In our study, we compared the characteristics of patients with treatment failure with those of treatment success and built a prediction model for treatment failure with high predictive power. The presence of diabetes, previous history of TB, and cavity were independent risk factors for treatment failure, and Medicaid support was favorable one for treatment success. For the presence of cavities, younger age, low BMI, diabetes, preexisting lung disease, positive sputum AFB smear, and MDR-TB were independent risk factors. Since treatment compliance is an essential component of treatment success, younger age, lower BMI, and previous history of TB were unfavorable predictors for compliance, and these predictors were connected to each other acting as complicated effect modifiers.
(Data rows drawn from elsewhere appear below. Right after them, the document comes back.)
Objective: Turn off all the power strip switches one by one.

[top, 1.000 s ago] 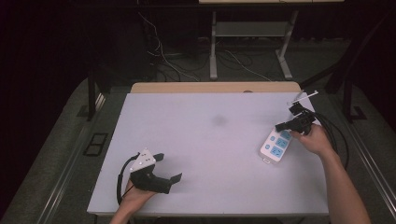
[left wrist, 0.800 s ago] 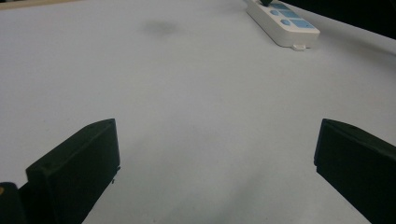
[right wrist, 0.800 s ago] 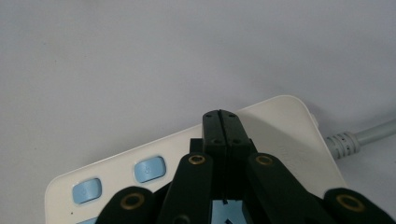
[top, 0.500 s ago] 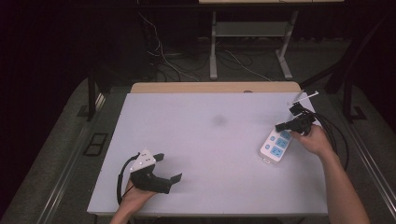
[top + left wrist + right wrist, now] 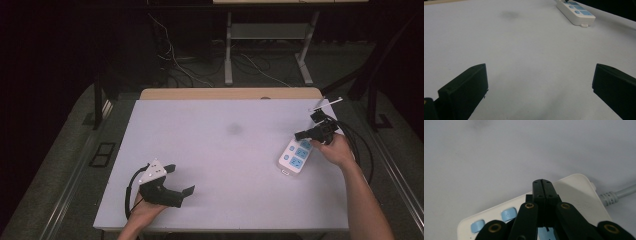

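Observation:
A white power strip (image 5: 295, 157) with blue buttons lies near the table's right edge. Over its far end my right gripper (image 5: 299, 135) is shut, held by a hand. In the right gripper view the closed jaws (image 5: 542, 185) meet above the strip's white top (image 5: 574, 192), with blue buttons (image 5: 508, 214) to their left and a grey cord (image 5: 616, 193) leaving at the right. Whether the tips touch the strip I cannot tell. My left gripper (image 5: 181, 179) rests at the table's near left, open and empty. The left gripper view has the wide gap (image 5: 539, 82) over bare table and the strip (image 5: 575, 11) far off.
The white table (image 5: 225, 150) has a faint dark smudge (image 5: 234, 129) near its middle. Black cables (image 5: 360, 145) trail off the right edge by my right hand. A wooden strip (image 5: 230, 93) runs along the far edge, with desk legs and wires on the floor beyond.

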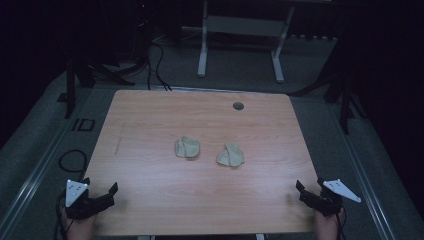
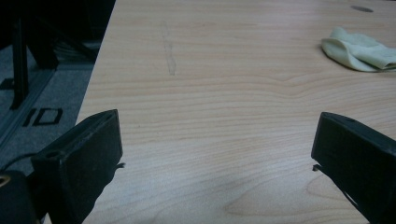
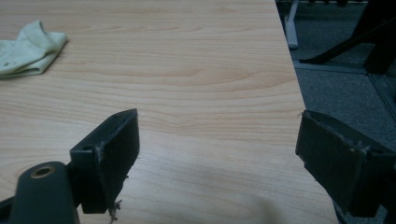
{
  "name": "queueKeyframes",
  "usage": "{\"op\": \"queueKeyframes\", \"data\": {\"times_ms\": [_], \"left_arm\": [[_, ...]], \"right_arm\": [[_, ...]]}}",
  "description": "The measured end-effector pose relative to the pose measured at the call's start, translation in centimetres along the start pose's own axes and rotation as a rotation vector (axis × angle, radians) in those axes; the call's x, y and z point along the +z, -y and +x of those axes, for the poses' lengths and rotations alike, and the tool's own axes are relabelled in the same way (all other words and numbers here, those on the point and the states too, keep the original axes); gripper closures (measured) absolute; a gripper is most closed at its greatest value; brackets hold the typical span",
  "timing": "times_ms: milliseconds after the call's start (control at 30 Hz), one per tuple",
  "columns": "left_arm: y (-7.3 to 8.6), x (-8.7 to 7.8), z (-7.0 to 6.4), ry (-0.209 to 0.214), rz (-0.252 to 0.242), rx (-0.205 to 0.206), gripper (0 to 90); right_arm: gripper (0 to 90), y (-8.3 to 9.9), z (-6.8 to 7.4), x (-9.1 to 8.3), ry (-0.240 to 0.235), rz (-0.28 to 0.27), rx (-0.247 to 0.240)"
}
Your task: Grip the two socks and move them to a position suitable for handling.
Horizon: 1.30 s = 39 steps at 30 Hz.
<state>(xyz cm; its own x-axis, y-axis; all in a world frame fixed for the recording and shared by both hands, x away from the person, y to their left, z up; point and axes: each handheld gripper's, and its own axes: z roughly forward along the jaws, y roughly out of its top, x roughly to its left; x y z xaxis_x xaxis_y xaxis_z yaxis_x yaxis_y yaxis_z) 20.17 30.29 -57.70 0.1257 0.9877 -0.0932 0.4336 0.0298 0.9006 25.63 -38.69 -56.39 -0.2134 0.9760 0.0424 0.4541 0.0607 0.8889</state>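
Your left hand-held gripper and right hand-held gripper both sit spread wide, gripping nothing. Two crumpled pale cloths lie ahead between them on the bench: left cloth, right cloth.

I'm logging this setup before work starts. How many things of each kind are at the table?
Crumpled pale beige cloths: 2 (left cloth, right cloth)
Black two-jaw handheld tools: 2 (left tool, right tool), both open
Wooden table: 1
Total: 5
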Motion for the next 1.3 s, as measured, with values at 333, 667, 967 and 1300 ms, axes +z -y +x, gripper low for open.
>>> {"op": "queueKeyframes", "data": {"times_ms": [333,667,967,1300], "left_arm": [[0.0,0.0,-0.6,0.023,0.003,0.015,2.1],[-0.3,0.1,-2.3,0.043,0.011,0.062,2.1],[-0.5,0.2,-4.1,0.140,-0.023,0.100,2.1],[-0.5,0.7,-6.2,0.222,0.002,0.144,2.1]], "right_arm": [[14.1,-1.0,0.6,0.1,-0.051,0.037,-0.044],[14.1,-2.2,2.0,1.6,-0.140,0.119,-0.041],[14.1,-3.1,4.0,2.8,-0.206,0.158,-0.082],[13.9,-4.5,8.0,5.4,-0.289,0.196,-0.156]]}}
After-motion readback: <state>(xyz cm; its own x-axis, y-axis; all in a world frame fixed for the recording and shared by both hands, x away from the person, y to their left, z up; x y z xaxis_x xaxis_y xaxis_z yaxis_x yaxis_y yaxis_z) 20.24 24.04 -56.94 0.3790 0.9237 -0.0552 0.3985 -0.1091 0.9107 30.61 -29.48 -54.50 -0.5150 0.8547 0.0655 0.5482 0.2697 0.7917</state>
The first model for predicting treatment failure by Kalhori et al. (15) used clinical data including old age, male sex, body weight, nationality, prisoner status, and previous history of TB, and achieved an AUC of 0.70. Recently, Sauer et al. (16) tried to predict treatment failure by machine learning using demographic and laboratory data and reported a best AUC of 0.74. However, this model lacked information about comorbidities; our model included such variables and yielded considerably high prediction power, an AUC of 0.79. Furthermore, our model was constructed based on routinely collected data we recruited retrospectively that were easily gathered in clinical practice.
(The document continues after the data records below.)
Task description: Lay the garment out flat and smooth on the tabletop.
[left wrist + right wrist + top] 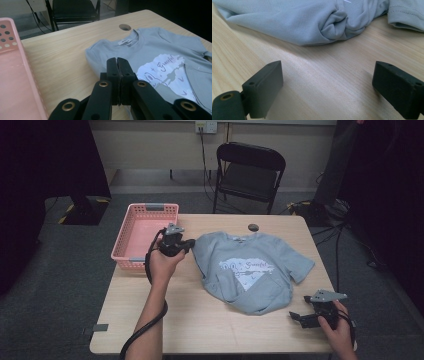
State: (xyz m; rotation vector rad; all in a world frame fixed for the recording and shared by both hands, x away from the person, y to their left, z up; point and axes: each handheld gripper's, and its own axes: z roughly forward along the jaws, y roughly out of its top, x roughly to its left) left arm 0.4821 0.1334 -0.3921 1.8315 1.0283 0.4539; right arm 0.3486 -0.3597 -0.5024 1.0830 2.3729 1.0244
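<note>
A grey T-shirt (pixel 250 265) with a white print lies face up in the middle of the wooden table (pixel 200 315), its lower hem folded up and bunched. My left gripper (pixel 189 245) hovers at the shirt's left shoulder edge. In the left gripper view its jaws (pixel 117 61) are pressed together with no cloth between them, just over the shirt (pixel 160 50). My right gripper (pixel 296 316) sits low over bare wood near the front right corner. It is open (pixel 328 73), a short way from the bunched fold of the shirt (pixel 332 22).
A pink perforated basket (pixel 145 210) stands at the table's left rear, close beside my left gripper; its wall (pixel 15 75) shows in the left gripper view. A round cable hole (pixel 253 226) lies behind the collar. A black folding chair (pixel 250 170) stands beyond the far edge.
</note>
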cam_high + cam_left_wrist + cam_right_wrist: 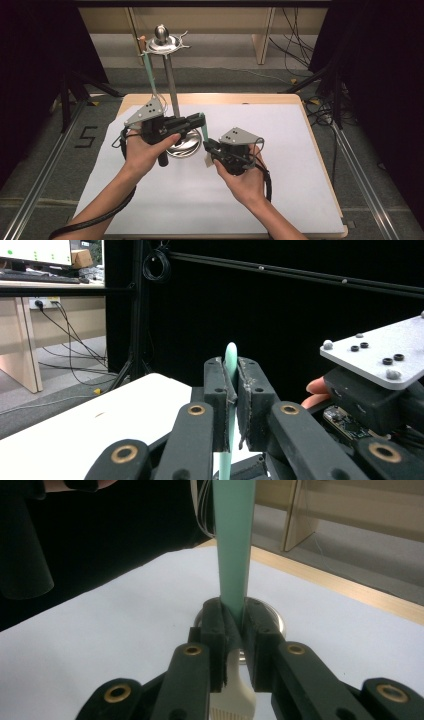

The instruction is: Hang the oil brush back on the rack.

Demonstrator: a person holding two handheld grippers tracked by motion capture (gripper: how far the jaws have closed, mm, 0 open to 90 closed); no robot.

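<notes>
A green toothbrush (204,131) with a white head (233,696) stands nearly upright over the white sheet, just right of a metal stand (171,85). My left gripper (198,120) is shut on its rounded handle tip (230,354). My right gripper (208,146) is shut on it lower down, just above the head, as the right gripper view (232,625) shows close up. In the left gripper view my own jaws (230,395) clamp the green handle, and the right gripper's grey plate (377,355) lies at the right.
A second green toothbrush (149,72) hangs from the stand's top disc (162,44). The stand's round base (181,148) sits under the left gripper. The white sheet (280,165) covers the wooden table (320,165). Dark curtains and a desk stand beyond.
</notes>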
The remarkable traits to review carefully are the presence of diabetes and age. Diabetes is known to be associated with the development of TB, possibly mediated by several mechanisms of proinflammatory cytokine (17-21), especially if diabetes-related complications co-exist (22). In our study, we identified that diabetes was not only related to the development of TB, but also related to treatment failure and the presence of cavities. Older age is a well-known risk factor for the development of TB and higher TB-related death rates (23, 24). However, younger age was related to the presence of cavity, and poor compliance to treatment. Furthermore, there have been reports that BMI is inversely associated with the risk of TB (25). Obesity presented a protective effect, while a lower BMI was associated with the development of TB (26) and higher TB-related mortality (27). However, BMI is also associated with metabolic syndrome such as diabetes mellitus (28), so these opposite effects of BMI could confuse their role in TB (26). In our study population, BMI in subjects with diabetes was not significantly different that in those without diabetes (20.75 vs. 22.30; P = 0.13); instead, lower BMI was related to the presence of cavity and poor compliance to treatment. Medicaid support was associated with more treatment success and ensured the importance of national efforts such as the PPM program in defeating tuberculosis.
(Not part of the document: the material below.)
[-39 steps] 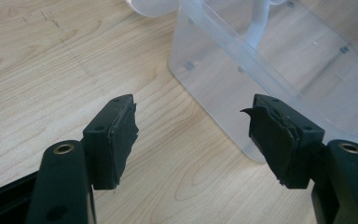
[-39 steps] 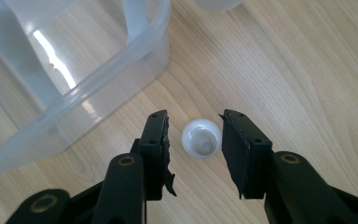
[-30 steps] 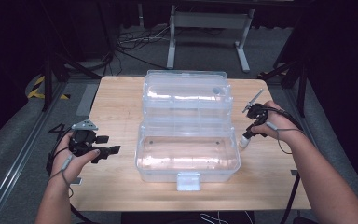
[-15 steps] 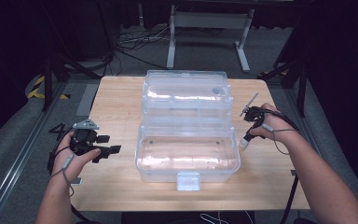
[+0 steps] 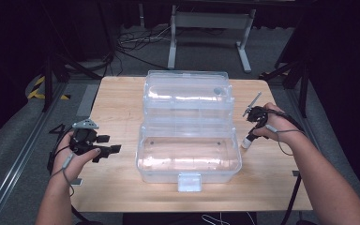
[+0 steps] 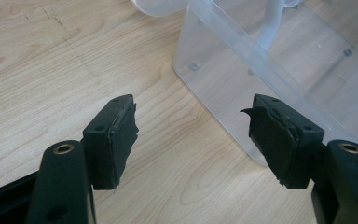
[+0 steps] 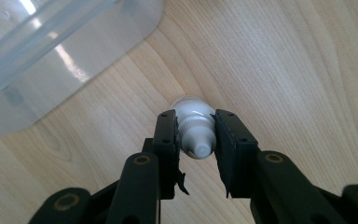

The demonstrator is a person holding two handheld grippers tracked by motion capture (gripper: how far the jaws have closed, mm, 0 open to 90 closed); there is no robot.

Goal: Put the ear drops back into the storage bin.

Although our study revealed the complex associations of several risk factors, there are limitations that should be noted when interpreting our results. This study is a retrospective case-control study, and data were recruited after results of the sputum culture reports came out, so there could be some missing information for each variable. The problem of recall bias from patients, families, and TB nurse specialists may exist. Though we tried to collect cases, especially focusing on non MDR-TB patients, as a complete enumeration among PPM participating hospital, the number of enrolled patients was small; which reflects the frequency of the treatment failure in South Korea. Post hoc power analysis estimates power of our study as 0.767 if we assume medium to large effect size of 0.45. However, further large prospective cohort studies to confirm our findings are necessary. Additionally, these cases were recruited from PPM participating hospitals, and although approximately 70% of TB patients are treated under the PPM program, this could limit the generalizations of our study.